The Question
It was a good question. Anne* suffered extensively with fear, anxiety, and OCD. She wanted any relief she could find.
“Can I drink a little alcohol during exposures?”
Little Therapist Justin
As an early specialist in OCD, I said to Anne my favorite thing to say when I don’t know: “I don’t know.” So I looked it up and talked to colleagues and my mentor. I still don’t yet know of any research paper specifically on the topic. And the client, genuinely curious and desperately seeking for answers, referenced back to my common supportive statement: “We won’t get over all our distress in one day- we must take it hierarchically.”

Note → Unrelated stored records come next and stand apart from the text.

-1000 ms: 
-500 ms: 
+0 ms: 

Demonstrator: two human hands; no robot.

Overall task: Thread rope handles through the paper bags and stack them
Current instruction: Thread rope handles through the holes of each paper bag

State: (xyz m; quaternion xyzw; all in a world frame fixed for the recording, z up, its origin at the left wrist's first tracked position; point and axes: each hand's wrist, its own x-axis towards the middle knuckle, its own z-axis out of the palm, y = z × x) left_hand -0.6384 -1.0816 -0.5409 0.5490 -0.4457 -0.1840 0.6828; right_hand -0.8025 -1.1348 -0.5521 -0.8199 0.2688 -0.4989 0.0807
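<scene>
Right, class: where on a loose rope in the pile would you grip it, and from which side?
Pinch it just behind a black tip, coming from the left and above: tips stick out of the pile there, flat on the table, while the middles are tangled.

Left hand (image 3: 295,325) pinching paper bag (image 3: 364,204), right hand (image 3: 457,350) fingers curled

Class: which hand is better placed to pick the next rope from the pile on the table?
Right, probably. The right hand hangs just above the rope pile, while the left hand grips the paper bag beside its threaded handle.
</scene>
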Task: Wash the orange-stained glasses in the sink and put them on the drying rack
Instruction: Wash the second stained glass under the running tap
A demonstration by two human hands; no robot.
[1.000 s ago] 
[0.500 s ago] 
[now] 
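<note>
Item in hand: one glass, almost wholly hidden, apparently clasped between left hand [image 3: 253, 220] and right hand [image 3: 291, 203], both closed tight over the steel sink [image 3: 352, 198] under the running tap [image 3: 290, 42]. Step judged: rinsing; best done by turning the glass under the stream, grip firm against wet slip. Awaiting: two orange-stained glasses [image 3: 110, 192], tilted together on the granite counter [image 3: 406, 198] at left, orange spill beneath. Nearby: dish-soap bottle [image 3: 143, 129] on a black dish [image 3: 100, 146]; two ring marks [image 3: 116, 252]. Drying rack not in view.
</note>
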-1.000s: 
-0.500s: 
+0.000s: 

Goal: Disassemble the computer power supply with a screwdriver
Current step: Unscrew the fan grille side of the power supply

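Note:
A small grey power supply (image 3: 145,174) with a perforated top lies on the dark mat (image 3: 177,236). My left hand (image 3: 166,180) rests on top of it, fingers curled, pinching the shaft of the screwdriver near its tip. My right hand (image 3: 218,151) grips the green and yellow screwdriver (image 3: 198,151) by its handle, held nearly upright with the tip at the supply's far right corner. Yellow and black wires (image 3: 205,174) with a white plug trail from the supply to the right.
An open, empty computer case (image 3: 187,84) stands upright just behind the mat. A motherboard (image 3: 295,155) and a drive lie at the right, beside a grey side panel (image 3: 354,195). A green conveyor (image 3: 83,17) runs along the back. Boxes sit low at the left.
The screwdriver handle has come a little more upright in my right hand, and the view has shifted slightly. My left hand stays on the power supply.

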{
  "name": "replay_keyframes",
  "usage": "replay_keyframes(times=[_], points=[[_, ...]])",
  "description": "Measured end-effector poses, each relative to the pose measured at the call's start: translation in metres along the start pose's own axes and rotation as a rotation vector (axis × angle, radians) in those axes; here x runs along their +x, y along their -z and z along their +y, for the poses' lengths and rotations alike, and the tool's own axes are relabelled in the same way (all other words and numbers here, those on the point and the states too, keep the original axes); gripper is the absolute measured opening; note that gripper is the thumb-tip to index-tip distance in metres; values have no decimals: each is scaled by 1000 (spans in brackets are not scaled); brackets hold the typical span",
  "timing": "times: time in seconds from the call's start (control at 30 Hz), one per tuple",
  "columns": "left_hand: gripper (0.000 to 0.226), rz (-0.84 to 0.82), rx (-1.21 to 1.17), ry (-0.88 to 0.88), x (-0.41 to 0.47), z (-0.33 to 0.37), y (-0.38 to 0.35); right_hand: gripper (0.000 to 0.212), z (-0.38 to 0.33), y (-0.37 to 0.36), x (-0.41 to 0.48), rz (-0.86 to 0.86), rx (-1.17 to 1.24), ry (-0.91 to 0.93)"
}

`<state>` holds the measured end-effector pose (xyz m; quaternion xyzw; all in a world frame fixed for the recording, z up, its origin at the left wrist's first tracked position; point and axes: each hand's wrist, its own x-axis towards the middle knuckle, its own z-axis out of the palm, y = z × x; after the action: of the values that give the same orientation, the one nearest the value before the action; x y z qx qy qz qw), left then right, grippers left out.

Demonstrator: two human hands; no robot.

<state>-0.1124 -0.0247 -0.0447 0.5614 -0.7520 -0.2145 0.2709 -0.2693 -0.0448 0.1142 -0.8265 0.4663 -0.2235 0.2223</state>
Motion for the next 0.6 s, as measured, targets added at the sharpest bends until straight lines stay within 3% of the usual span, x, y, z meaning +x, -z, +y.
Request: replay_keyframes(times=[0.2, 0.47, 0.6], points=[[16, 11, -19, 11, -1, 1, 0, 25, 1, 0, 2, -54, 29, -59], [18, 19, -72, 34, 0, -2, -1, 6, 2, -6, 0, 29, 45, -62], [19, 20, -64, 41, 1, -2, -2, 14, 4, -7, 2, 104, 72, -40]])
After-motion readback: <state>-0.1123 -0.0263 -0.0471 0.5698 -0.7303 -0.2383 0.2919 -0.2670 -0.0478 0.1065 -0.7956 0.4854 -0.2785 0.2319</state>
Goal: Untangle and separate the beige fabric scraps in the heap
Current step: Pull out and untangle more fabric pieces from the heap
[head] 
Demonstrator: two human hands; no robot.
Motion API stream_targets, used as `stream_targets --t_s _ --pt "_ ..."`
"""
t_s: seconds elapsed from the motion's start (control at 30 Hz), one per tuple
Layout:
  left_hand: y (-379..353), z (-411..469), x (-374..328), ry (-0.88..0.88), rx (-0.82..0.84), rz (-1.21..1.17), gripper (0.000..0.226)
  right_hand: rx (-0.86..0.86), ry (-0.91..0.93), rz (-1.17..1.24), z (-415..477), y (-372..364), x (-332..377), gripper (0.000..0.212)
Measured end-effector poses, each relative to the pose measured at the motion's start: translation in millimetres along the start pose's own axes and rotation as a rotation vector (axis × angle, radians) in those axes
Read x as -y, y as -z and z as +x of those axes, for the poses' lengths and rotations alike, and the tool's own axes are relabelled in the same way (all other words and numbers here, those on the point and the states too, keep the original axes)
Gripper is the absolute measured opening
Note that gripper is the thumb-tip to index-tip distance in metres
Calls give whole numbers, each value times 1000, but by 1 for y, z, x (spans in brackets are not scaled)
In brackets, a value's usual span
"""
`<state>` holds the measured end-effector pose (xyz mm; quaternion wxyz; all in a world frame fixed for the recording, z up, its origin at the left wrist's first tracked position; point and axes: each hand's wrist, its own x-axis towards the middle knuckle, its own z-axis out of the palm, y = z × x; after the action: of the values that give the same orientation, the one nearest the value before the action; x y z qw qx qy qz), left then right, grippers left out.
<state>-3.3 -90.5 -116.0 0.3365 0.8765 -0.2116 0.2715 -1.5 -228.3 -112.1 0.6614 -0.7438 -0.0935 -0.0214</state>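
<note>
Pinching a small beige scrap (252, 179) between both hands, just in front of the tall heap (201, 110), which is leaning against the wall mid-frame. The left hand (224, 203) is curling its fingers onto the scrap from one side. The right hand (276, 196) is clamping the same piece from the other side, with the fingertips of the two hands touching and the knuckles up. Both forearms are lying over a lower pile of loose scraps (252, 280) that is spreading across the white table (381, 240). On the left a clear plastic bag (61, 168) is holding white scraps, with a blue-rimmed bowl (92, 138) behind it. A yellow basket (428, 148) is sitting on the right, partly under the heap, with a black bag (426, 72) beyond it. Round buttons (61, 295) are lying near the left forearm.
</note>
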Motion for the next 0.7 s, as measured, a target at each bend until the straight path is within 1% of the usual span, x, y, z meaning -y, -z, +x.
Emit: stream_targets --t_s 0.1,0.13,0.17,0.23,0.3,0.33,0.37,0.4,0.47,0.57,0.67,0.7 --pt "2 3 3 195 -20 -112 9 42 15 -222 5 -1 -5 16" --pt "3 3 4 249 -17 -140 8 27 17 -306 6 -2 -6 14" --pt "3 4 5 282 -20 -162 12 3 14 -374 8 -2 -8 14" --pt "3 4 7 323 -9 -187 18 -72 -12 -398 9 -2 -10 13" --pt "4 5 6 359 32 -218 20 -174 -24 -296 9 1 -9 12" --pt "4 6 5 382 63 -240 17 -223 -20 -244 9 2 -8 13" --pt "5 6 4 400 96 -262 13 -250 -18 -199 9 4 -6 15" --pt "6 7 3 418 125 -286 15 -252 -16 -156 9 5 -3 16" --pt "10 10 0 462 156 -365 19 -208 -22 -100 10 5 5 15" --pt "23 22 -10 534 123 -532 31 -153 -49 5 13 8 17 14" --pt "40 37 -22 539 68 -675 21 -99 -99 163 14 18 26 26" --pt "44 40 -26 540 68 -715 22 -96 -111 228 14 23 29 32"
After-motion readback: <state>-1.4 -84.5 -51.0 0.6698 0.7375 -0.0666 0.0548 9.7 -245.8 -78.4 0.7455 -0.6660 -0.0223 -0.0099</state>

So isn’t alcohol a hierarchical way to get through exposures?
No.
What I learned was a basic building block to all exposure and essentially all work in overcoming our fears:
Anything that falsely keeps us attributing our well-being to avoidance of fear will eventually lead to its reinforcement. Our goal in therapy is MAXIMUM FEAR DISCONFIRMATION.
If we conquered fear through alcohol, wouldn’t people who drink to get through social situations or flying on a plane eventually feel better about it?
Sure, facing fears and distress and disgust- or whatever it is we are facing through exposure- must be step by step. And yes, clients will often drink to cope (up to 25% of sufferers of OCD alone will abuse substances at some point). Besides the fact that alcohol as a coping tool opens up a whole ‘nother can-of-worms, it interrupts our ability to learn and serves as just another avoidance. That’s why you won’t feel better after you “faced” a fear drinking alcohol (Karaoke?). You must go head-to-head. Step-by-step, for sure. If you struggle with alcohol use, substances, sex, gambling, or any other addictive problem, there is help and hope for that, too!
But as long as you’re asking, Alcohol interferes with getting over your fears.